§ **PROMPT**
Please count the lines in the records below that include the word "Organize" and report only the total.

Recorded data:
━━━━━━━━━━━━━━━━
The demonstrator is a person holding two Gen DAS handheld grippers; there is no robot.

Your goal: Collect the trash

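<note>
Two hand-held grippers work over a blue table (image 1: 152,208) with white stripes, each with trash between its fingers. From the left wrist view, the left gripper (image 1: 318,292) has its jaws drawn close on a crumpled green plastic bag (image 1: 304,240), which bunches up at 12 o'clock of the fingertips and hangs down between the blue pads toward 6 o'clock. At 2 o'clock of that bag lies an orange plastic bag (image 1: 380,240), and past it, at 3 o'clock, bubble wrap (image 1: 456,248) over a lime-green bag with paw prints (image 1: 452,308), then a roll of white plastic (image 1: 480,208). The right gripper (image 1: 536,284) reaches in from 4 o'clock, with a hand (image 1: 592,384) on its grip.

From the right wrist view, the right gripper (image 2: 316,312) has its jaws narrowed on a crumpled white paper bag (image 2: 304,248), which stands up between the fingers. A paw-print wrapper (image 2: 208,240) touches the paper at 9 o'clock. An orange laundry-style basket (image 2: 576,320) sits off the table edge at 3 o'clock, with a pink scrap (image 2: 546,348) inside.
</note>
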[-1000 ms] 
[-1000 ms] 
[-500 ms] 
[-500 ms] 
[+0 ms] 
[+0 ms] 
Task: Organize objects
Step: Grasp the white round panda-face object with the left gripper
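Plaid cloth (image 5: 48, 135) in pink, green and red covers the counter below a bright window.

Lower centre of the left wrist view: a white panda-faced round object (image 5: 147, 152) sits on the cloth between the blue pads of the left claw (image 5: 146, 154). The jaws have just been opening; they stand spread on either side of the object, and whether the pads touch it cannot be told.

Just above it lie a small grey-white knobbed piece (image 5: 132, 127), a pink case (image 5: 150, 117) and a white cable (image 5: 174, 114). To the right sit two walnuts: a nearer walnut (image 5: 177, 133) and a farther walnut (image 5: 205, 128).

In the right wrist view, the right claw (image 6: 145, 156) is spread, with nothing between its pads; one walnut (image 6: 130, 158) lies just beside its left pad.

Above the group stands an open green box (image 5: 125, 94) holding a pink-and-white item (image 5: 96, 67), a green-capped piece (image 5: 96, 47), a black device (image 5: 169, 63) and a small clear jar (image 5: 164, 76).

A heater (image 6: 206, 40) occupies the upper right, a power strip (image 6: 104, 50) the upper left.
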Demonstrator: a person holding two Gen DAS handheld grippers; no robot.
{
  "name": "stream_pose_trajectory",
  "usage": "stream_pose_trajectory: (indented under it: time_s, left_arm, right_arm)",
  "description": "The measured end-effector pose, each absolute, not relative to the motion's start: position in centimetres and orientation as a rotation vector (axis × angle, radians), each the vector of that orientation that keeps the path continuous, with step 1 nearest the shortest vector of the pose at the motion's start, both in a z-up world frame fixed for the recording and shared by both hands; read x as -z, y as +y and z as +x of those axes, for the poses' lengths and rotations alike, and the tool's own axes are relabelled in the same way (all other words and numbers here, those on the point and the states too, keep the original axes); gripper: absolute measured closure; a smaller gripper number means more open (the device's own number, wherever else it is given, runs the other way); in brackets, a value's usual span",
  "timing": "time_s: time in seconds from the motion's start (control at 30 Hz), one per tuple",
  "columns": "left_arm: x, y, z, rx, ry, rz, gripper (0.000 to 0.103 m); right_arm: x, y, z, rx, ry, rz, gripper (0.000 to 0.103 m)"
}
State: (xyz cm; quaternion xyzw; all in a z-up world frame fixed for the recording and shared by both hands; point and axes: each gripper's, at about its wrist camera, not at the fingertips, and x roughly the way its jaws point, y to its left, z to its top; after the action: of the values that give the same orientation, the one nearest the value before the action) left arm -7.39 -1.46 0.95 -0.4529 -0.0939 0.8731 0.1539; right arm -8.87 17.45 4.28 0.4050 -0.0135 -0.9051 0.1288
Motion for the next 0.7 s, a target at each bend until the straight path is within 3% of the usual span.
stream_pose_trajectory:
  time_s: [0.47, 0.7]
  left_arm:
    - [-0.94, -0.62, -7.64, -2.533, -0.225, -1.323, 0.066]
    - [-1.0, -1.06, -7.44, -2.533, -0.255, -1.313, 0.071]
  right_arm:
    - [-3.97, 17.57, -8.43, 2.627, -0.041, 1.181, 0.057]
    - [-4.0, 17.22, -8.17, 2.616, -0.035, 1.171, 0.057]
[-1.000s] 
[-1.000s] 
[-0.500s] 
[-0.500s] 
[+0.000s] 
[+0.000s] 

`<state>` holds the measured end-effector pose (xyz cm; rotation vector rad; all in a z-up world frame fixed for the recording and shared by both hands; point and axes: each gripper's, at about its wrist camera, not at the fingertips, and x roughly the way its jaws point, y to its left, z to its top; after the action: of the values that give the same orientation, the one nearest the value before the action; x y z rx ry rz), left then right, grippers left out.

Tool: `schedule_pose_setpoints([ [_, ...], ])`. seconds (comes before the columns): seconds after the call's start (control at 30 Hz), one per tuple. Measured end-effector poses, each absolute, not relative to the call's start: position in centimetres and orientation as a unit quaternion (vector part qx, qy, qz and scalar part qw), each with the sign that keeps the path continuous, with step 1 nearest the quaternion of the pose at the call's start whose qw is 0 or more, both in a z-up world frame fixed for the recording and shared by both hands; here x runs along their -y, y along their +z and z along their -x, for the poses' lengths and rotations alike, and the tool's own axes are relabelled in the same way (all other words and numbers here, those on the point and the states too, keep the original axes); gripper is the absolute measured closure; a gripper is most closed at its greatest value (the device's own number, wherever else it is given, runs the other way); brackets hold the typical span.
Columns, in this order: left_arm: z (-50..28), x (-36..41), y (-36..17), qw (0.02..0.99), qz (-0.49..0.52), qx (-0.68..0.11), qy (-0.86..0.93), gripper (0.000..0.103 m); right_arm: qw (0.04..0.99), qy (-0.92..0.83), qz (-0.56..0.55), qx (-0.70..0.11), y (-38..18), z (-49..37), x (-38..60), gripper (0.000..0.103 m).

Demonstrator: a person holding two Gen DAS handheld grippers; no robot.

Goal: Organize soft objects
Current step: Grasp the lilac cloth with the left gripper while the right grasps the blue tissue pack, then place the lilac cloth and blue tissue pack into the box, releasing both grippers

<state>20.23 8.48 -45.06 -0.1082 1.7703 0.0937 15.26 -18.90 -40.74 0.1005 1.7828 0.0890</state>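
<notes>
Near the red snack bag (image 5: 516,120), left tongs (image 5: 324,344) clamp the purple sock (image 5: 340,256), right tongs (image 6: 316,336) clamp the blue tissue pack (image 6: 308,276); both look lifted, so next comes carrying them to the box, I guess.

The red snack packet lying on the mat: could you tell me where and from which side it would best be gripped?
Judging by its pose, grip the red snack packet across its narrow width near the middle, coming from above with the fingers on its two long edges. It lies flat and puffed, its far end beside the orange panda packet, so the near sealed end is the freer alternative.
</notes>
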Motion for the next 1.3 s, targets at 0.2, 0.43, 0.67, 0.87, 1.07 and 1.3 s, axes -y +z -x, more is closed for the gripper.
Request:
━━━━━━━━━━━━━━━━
§ **EXERCISE ANSWER**
2